Denoting thread 1 to execute
while (true) {
System.out.println(a // r_1
+ a); // r_2
}
and thread 2 to execute:
while (true) {
a = 0; // w_1
a = 1; // w_2
}
The two reads r_i and two writes w_i of a are synchronization actions as a is volatile (JSR 17.4.2). They are external actions as variable a is used in several threads. These actions are contained in the set of all actions A. There exists a total order of all synchronization actions, the synchronization order which is consistent with program order for thread 1 and thread 2 (JSR 17.4.4). From the definition of the synchronizes-with partial order, there is no edge defined for this order in the above code. As a consequence, the happens-before order only reflects the intra-thread semantics of each thread (JSR 17.4.5).
With this, we define W as a write-seen function where W(r_i) = w_2 and a value-written function V(w_i) = w_2 (JLS 17.4.6). I took some freedom and eliminated w_1 as it makes this outline of a formal proof even simpler. The question is of this proposed execution E is well-formed (JLS 17.5.7). The proposed execution E obeys intra-thread semantics, is happens-before consistent, obeys the synchronized-with order and each read observes a consistent write. Checking the causality requirements is trivial (JSR 17.4.8). I do neither see why the rules for non-terminating executions would be relevant as the loop covers the entire discussed code (JLS 17.4.9) and we do not need to distinguish observable actions.
For all this, I cannot find any indication of why this optimization would be forbidden. Nevertheless, it is not applied for volatile reads by the HotSpot VM as one can observe using -XX:+PrintAssembly. I assume that the performance benefits are however minor and this pattern is not normally observed.
Remark: After watching the Java memory model pragmatics (multiple times), I am pretty sure, this reasoning is correct.

On one hand the very purpose of a volatile read is that it should always be fresh from memory.
That is not how the Java Language Specification defines volatile. The JLS simply says:
A write to a volatile variable v (§8.3.1.4) synchronizes-with all subsequent reads of v by any thread (where "subsequent" is defined according to the synchronization order).
Therefore, a write to a volatile variable happens-before (and is visible to) any subsequent reads of that same variable.
This constraint is trivially satisfied for a read that is not subsequent. That is, volatile only ensures visibility of a write if the read is known to occur after the write.
This is not the case in your program. For every well formed execution that observes a to be 1, I can construct another well formed execution where a is observed to be 0, simply be moving the read after the write. This is possible because the happens-before relation looks as follows:
write 1 --> read 1 write 1 --> read 1
| | | |
| v v |
v --> read 1 write 0 v
write 0 | vs. | --> read 0
| | | |
v v v v
write 1 --> read 1 write 1 --> read 1
That is, all the JMM guarantees for your program is that a+a will yield 0, 1 or 2. That is satisfied if a+a always yields 0. Just as the operating system is permitted to execute this program on a single core, and always interrupt thread 1 before the same instruction of the loop, the JVM is permitted to reuse the value - after all, the observable behavior remains the same.
In general, moving the read across the write violates happens-before consistency, because some other synchronization action is "in the way". In the absence of such intermediary synchronization actions, a volatile read can be satisfied from a cache.
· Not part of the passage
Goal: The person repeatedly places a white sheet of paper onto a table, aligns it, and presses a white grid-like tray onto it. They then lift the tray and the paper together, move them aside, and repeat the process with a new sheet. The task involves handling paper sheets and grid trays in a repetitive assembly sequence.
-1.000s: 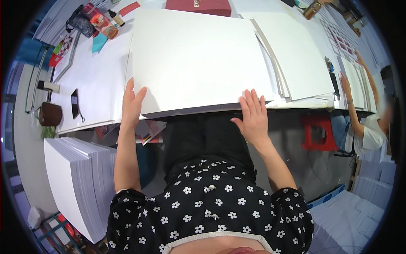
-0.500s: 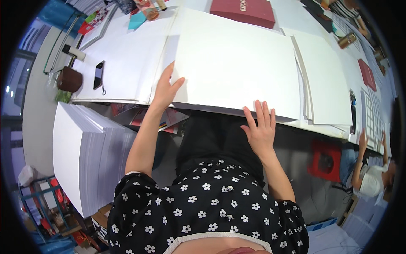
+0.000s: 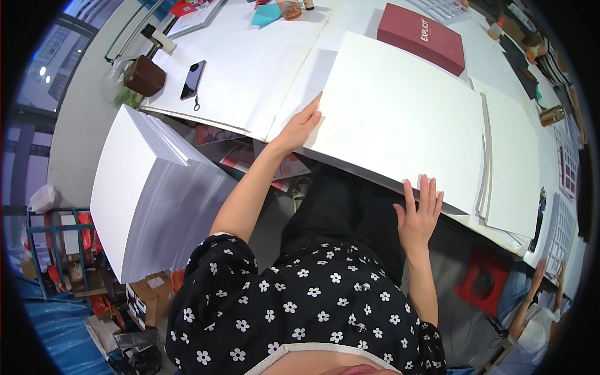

Modified the OP Problem a little
volatile int a
//thread 1
while (true) {
a = some_oddNumber;
a = some_evenNumber;
}
// Thread 2
while (true) {
if(isOdd(a+a)) {
break;
}
}
If the above code have been executed Sequentially, then there exist a valid Sequential Consistent Execution which will break the thread2 while loop.
Whereas if compiler optimizes a+a to 2a then thread2 while loop will never exist.
So the above optimization will prohibit one particular execution if it had been Sequentially Executed Code.
Main Question, is this optimization a Problem ?
Q. Is the Transformed code Sequentially Consistent.
Ans. A program is correctly synchronized if, when it is executed in a sequentially consistent manner, there are no data races. Refer Example 17.4.8-1 from JLS chapter 17
Sequential consistency: the result of any execution is the same as
if the read and write operations by all processes were executed in
some sequential order and the operations of each individual
process appear in this sequence in the order specified by its
program [Lamport, 1979].
Also see http://docs.oracle.com/javase/specs/jls/se7/html/jls-17.html#jls-17.4.3
Sequential Consistency is a strong guarantee. The Execution Path where compiler optimizes a+a as 2a is also a valid Sequentially Consistent Execution.
So the Answer is Yes.
Q. Is the code violates happens before guarantees.
Ans. Sequential Consistency implies that happens before guarantee is valid here .
So the Answer is Yes. JLS ref
So i don't think optimization is invalid legally at least in the OP case.
The case where the Thread 2 while loops stucks into an infinte is also quite possible without compiler transformation.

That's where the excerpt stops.